The BBC has begun a trial of 4K high dynamic range (HDR) video on its iPlayer streaming platform.

The test involves four minutes of footage from its Planet Earth II series, which promise to reveal more detail and present more vibrant colours than was possible before.

It is part of efforts to develop technologies that will make live broadcasts in the new formats possible.

But only a minority of TVs can screen the footage at this stage.

"One of the clips is a frog on a leaf with lots of rain, and the reason this is so interesting is that the redness of the frog is a really deep Ferrari red that you would never get in broadcast television at the moment," explained Phil Layton, head of broadcast and connected systems at BBC Research & Development.

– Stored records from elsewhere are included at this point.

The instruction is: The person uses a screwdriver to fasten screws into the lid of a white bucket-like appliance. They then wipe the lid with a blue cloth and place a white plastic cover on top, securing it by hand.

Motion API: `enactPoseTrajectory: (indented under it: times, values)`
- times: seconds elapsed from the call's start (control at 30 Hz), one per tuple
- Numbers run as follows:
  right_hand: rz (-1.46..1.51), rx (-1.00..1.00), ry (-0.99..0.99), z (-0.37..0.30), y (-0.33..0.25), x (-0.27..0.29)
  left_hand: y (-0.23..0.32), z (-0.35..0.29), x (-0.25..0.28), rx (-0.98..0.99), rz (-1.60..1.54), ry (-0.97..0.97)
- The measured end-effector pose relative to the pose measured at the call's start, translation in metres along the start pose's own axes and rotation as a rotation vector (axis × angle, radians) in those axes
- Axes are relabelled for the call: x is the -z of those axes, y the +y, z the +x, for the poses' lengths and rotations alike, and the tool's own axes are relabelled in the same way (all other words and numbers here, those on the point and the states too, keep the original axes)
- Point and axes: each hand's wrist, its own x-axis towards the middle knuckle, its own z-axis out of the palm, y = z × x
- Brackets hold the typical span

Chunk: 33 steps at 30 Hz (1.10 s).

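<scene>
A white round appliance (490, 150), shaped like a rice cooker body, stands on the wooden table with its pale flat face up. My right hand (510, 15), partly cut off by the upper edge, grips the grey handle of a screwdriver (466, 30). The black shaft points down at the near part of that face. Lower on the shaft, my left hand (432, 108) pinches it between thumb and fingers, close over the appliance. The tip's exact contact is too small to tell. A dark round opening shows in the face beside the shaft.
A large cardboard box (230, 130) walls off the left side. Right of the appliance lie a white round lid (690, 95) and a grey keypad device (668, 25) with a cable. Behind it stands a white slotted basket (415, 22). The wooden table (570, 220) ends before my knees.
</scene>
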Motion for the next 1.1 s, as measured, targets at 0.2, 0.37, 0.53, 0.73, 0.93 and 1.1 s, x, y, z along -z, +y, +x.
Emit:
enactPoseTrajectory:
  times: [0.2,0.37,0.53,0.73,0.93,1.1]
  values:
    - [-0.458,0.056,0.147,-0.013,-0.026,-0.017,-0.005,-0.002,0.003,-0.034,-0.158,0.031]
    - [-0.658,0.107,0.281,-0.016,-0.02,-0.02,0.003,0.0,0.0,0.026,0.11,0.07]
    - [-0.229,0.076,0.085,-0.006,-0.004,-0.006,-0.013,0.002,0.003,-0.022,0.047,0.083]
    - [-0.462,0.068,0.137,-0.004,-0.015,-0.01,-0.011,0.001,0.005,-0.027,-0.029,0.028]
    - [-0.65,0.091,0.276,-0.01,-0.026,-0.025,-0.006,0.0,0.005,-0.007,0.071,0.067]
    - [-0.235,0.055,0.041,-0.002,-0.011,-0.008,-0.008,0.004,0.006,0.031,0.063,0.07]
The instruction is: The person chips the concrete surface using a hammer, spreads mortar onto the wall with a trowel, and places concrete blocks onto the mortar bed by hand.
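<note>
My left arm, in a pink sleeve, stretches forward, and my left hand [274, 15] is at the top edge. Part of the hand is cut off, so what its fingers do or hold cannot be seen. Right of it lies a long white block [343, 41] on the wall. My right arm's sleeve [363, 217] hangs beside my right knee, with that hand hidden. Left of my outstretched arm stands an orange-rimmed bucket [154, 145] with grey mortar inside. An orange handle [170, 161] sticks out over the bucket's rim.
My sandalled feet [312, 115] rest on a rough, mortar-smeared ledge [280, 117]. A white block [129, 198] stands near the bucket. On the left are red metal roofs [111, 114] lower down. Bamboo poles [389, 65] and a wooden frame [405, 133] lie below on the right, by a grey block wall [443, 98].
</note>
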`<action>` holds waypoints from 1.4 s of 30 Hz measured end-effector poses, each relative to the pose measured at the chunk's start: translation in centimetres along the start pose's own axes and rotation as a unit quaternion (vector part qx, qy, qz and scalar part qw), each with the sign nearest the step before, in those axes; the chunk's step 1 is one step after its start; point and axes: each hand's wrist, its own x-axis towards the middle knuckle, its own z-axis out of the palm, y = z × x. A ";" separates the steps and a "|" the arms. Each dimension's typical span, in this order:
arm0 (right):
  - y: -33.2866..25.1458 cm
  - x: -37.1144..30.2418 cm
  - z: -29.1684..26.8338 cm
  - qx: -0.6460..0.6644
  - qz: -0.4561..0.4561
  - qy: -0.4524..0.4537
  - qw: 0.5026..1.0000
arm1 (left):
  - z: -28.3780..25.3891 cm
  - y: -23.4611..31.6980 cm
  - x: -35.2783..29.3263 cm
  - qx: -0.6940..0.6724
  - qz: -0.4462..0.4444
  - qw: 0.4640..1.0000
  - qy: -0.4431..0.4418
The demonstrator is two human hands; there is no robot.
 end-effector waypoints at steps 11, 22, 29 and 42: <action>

[...] But programmes will cost more to make if they take advantage of the innovations. So, the improved quality will have to be weighed against the fact the majority of viewers will be unlikely to have TVs that support the new technologies for some time to come.

In the meantime, Amazon and Netflix both offer some pre-recorded shows and movies in HDR and 4K.

And BT and Sky both offer movies and sport in 4K but not HDR.

There's always the chicken/egg situation with video - without the screens that can view them, there's little point making the content, and without the content being available, there's little point in producing the screens. Has 4K reached the critical mass that will make it inevitable, or will it retreat the way that 3D did?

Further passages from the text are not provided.